Und genauso war es; denn an diesem Nachmittag spielte sie genauso schlecht wie John Henry und warf wahllos irgendwelche Karten hin. So saßen sie beisammen in der Küche, und die Küche war traurig und hässlich. John Henry hatte die Wände mit kindischen Krakeleien bedeckt, so hoch er mit seinem Arm reichen konnte. Deshalb sah es in der Küche aus wie in einem Irrenhaus. Und nun machte die alte Küche Frankie ganz krank. Sie fand keine Worte für das, was ihr geschehen war; sie fühlte nur, wie ihr eingezwängtes Herz gegen die Tischkante schlug. »Die Welt ist sicher sehr klein«, sagte sie.

»Wie meinst du das?«

»Ich meine – schnell«, sagte Frankie. »Die Welt ist sicher sehr schnell.«

»Das weiß ich nicht«, sagte Berenice. »Manchmal schnell und manchmal langsam.«

Frankies Augen waren halb geschlossen, und sie hörte ihre eigene Stimme wie von fern.

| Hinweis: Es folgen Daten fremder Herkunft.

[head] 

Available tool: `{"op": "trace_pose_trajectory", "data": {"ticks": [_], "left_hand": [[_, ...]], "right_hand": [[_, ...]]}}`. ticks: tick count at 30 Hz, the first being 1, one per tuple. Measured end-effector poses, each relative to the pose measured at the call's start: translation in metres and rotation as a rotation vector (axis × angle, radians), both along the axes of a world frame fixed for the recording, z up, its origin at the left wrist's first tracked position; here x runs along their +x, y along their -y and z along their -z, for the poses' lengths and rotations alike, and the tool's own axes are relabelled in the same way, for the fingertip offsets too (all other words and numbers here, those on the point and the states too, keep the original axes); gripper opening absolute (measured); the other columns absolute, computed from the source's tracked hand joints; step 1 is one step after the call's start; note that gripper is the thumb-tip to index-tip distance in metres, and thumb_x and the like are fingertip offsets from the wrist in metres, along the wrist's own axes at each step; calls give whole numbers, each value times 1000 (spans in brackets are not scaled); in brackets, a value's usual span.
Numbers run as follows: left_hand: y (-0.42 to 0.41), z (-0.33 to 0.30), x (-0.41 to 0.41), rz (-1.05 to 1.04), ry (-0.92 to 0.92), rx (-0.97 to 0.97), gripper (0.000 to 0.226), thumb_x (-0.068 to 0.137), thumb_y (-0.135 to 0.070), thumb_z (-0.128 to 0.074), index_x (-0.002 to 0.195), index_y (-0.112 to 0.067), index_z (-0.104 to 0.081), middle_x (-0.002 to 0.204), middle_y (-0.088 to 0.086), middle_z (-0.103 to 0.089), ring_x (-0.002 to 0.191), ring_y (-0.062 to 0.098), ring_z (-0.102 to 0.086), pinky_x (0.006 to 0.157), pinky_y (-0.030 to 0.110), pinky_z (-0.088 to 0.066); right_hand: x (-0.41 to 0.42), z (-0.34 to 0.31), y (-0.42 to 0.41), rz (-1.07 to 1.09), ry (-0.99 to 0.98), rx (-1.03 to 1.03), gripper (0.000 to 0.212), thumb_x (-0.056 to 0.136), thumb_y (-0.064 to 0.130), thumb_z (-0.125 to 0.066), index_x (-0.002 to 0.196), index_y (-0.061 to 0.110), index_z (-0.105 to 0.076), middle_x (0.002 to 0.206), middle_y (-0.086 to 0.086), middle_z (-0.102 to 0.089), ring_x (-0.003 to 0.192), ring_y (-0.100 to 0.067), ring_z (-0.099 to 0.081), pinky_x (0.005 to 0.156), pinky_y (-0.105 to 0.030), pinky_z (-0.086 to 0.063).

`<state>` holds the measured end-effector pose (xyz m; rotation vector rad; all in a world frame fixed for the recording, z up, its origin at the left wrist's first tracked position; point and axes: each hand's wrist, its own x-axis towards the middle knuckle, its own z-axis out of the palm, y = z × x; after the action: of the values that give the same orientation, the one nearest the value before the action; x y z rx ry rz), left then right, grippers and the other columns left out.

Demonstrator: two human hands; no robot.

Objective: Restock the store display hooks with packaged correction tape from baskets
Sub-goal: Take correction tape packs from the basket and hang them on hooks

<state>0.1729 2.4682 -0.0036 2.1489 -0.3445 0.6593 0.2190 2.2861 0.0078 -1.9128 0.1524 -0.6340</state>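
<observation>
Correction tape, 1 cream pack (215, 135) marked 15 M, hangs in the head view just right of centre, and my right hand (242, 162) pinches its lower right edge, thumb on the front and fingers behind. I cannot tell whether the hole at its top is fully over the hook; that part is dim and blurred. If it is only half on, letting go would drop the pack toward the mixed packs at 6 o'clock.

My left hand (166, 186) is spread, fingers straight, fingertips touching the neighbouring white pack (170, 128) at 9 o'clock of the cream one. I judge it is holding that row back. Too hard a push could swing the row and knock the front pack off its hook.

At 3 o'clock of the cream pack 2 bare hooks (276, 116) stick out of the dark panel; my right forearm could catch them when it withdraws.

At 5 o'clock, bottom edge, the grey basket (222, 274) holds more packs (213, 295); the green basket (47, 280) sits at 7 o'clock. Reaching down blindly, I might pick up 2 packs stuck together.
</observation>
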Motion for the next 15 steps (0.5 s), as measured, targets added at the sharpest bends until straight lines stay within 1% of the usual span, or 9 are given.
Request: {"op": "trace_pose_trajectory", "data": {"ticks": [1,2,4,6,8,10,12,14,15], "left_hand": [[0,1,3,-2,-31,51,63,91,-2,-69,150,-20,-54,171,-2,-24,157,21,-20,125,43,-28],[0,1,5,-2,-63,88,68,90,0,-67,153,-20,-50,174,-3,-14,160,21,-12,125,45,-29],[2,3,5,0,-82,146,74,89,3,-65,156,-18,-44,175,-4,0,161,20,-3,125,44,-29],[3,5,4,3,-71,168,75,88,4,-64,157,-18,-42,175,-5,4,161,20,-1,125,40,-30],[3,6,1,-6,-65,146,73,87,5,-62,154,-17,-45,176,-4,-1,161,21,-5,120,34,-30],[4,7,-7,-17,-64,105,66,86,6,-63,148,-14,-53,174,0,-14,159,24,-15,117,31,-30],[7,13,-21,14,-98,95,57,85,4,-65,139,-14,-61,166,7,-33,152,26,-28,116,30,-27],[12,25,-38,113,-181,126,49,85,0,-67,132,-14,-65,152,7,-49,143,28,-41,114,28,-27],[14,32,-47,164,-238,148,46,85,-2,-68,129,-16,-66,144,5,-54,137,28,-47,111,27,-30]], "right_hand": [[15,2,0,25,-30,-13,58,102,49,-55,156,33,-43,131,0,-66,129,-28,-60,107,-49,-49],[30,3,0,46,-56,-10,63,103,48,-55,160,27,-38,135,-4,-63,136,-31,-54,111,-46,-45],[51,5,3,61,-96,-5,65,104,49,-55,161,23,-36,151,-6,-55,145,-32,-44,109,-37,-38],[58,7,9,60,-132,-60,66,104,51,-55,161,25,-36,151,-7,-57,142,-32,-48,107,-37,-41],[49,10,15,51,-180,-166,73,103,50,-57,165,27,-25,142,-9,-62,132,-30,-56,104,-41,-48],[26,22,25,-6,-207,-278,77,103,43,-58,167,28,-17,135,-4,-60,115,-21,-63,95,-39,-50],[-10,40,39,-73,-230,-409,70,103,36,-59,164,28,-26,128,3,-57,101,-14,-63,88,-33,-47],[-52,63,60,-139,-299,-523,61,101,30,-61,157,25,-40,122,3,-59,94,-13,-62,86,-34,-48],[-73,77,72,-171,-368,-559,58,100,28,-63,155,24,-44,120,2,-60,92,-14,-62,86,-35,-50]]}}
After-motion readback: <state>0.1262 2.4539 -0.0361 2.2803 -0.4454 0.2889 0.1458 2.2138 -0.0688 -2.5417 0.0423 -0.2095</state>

[13] »Ich finde sie schnell.«

Bis gestern hatte Frankie sich noch keine Gedanken über die Hochzeit gemacht. Sie wusste nur, dass Jarvis, ihr einziger Bruder, heiraten würde. Er hatte sich vor seiner Reise nach Alaska mit einem Mädchen in Winter Hill verlobt. Jarvis diente als Unteroffizier in der Armee und war fast zwei Jahre in Alaska geblieben. Frankie hatte ihren Bruder lange nicht gesehen. In ihrer Erinnerung verschwammen und verzerrten sich seine Züge wie unter Wasser. Aber Alaska! Dauernd träumte Frankie davon und sah es klar und deutlich vor sich, vor allem in diesem Sommer. Sie sah den Schnee, die Eisbänke und Gletscher, Eskimoiglus, Eisbären und das herrliche Nordlicht. Als Jarvis nach Alaska ging, hatte sie ihm eine Schachtel mit selbstgemachtem Nougat geschickt und vorher jeden einzelnen Bonbon sorgfältig in Wachspapier eingewickelt. Sie fand den Gedanken aufregend, dass man ihr Nougat in Alaska essen würde; und sie stellte sich vor, wie ihr Bruder es unter den pelzbekleideten Eskimos herumreichte. Drei Monate später kam ein Dankesbrief von Jarvis mit einer Fünfdollarnote. Eine Zeitlang schickte sie ihm fast jede Woche Bonbons, manchmal Drops statt Nougat; aber Jarvis schickte ihr nie wieder einen Dollarschein, außer zu Weihnachten. Manchmal [14] beunruhigten seine kurzen Briefe an ihren Vater sie ein wenig. Zum Beispiel hatte er diesen Sommer einmal erwähnt, er sei schwimmen gegangen und die Mücken hätten ihn fürchterlich gestochen. Der Brief hatte ihr Traumbild erschüttert; aber nach ein paar Tagen der Verwirrung hatte sie zu ihren Schneefeldern und Eisbänken zurückgefunden.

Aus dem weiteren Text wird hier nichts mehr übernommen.